R - List manipulation element concatenation - r

Assume I have a list with 5 elements:
list <- list("A", "B", "C", "D", c("E", "F"))
I am trying to return this to a simple character vector using purrr with the need to combine list elements that have two strings into one, separated by a delimiter such as '-'. The output should look like this:
chr [1:5] "A" "B" "C" "D" "E-F"
I've tried a ton of approaches including paste, paste0, str_c and where I am getting hung up is it seems that map applies the function to each individual string of an element of a list and not the group of strings of an element (when there are more than one). The closes I've gotten is:
list2 <- unlist(map(list, str_flatten))
str(list2)
This returns:
chr [1:5] "A" "B" "C" "D" "EF"
where I need a hyphen between E and F:
chr [1:5] "A" "B" "C" "D" "E-F"
When I try to pass a function as a parenthetiinton to str_flatten(), such as str_flatten(list, collapse = "-"), it doesn't work.

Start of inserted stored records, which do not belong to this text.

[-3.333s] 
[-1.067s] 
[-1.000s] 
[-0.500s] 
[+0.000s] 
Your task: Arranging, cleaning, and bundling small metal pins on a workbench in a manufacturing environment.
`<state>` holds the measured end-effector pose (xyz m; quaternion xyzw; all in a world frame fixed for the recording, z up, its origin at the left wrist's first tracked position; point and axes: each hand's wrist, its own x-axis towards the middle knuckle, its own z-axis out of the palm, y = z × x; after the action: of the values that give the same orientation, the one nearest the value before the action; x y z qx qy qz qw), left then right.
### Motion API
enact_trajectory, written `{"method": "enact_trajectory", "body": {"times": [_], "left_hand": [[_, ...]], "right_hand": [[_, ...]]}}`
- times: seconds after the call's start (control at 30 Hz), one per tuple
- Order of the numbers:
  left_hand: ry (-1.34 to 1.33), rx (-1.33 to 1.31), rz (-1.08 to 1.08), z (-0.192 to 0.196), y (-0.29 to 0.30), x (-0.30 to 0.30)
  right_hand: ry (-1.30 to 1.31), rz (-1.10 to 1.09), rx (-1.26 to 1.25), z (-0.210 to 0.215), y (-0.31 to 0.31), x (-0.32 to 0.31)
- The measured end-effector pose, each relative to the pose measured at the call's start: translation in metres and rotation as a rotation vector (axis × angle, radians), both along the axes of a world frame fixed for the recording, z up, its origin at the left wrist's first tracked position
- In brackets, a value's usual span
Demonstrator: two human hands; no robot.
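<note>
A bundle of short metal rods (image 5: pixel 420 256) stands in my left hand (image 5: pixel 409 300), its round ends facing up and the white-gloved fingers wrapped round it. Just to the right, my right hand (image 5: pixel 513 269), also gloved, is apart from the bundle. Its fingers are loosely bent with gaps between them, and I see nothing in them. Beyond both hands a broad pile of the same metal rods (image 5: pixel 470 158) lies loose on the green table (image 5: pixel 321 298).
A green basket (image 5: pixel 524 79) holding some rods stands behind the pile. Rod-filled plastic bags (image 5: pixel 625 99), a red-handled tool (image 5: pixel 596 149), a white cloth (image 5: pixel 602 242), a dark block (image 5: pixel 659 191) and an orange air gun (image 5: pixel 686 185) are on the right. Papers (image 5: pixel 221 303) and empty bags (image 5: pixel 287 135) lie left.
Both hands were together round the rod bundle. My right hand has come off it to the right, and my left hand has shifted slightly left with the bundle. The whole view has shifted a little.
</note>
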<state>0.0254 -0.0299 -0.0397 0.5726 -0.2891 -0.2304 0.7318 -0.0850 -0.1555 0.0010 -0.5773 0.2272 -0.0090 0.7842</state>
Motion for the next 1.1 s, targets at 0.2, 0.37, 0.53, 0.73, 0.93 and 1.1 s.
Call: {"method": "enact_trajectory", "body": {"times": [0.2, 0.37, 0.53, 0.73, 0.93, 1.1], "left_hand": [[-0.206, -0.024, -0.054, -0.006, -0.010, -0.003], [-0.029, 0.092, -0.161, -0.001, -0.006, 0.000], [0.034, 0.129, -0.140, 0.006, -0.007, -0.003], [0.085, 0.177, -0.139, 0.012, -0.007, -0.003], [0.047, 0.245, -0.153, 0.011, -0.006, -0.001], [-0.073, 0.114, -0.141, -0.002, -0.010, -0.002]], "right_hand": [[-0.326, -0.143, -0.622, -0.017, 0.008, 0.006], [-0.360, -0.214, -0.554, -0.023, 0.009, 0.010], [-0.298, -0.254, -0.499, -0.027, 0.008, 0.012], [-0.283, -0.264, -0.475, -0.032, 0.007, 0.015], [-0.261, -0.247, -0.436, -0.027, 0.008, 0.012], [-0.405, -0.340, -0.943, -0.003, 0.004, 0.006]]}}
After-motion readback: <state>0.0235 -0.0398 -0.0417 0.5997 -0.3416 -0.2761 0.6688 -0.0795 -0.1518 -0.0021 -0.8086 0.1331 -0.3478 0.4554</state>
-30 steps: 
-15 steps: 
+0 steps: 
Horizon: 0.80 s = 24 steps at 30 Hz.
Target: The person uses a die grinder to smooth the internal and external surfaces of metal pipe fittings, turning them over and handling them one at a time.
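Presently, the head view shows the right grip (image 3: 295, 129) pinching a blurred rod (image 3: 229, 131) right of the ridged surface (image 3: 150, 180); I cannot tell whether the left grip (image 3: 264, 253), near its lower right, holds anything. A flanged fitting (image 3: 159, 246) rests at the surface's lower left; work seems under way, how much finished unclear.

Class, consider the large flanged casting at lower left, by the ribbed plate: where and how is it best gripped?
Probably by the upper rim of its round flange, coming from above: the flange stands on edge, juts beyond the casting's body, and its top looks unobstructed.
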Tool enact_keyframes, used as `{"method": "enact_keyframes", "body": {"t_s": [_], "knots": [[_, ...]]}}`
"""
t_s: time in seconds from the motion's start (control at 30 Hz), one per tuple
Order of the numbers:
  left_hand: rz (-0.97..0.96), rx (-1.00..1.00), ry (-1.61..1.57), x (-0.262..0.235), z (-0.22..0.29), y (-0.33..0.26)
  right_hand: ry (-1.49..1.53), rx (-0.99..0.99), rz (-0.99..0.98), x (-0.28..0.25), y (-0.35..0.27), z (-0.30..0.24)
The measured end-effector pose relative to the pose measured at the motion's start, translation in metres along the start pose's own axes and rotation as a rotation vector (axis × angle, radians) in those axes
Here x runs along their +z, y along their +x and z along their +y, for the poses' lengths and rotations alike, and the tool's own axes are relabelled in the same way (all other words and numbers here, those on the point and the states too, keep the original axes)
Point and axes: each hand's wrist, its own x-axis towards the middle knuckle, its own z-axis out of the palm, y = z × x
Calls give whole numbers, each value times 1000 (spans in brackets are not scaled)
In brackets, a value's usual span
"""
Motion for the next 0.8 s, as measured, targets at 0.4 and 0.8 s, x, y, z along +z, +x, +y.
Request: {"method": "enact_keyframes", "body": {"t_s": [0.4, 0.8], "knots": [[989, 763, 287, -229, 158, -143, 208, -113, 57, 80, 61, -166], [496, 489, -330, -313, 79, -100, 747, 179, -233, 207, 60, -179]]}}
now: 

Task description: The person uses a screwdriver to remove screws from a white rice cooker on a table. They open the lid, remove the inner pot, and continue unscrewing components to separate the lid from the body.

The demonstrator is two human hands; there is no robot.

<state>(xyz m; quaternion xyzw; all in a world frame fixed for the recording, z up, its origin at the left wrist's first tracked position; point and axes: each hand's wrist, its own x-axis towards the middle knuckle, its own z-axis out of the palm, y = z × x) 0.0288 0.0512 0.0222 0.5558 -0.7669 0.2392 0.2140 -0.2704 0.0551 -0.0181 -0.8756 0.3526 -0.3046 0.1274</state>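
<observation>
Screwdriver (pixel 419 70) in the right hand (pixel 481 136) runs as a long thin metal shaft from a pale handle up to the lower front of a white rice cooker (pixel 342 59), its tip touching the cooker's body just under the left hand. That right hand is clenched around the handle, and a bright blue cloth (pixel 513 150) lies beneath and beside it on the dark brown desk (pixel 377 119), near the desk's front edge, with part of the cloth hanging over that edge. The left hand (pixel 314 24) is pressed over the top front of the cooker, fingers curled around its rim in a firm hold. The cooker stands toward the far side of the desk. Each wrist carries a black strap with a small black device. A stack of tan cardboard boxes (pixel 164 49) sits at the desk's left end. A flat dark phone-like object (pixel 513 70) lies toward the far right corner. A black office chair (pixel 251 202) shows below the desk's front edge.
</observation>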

The big problem is I can't figure out what string to pass as an argument in str_flatten to group two strings of a given element of a list.

You almost had it. Try
library(purrr)
library(stringr)
unlist(map(lst, str_flatten, collapse = "-"))
#[1] "A" "B" "C" "D" "E-F"
You could also use map_chr
map_chr(lst, str_flatten, collapse = "-")
Without additional packages and with thanks to #G.Grothendieck you could do
sapply(lst, paste, collapse = "-")
data
lst <- list("A", "B", "C", "D", c("E", "F"))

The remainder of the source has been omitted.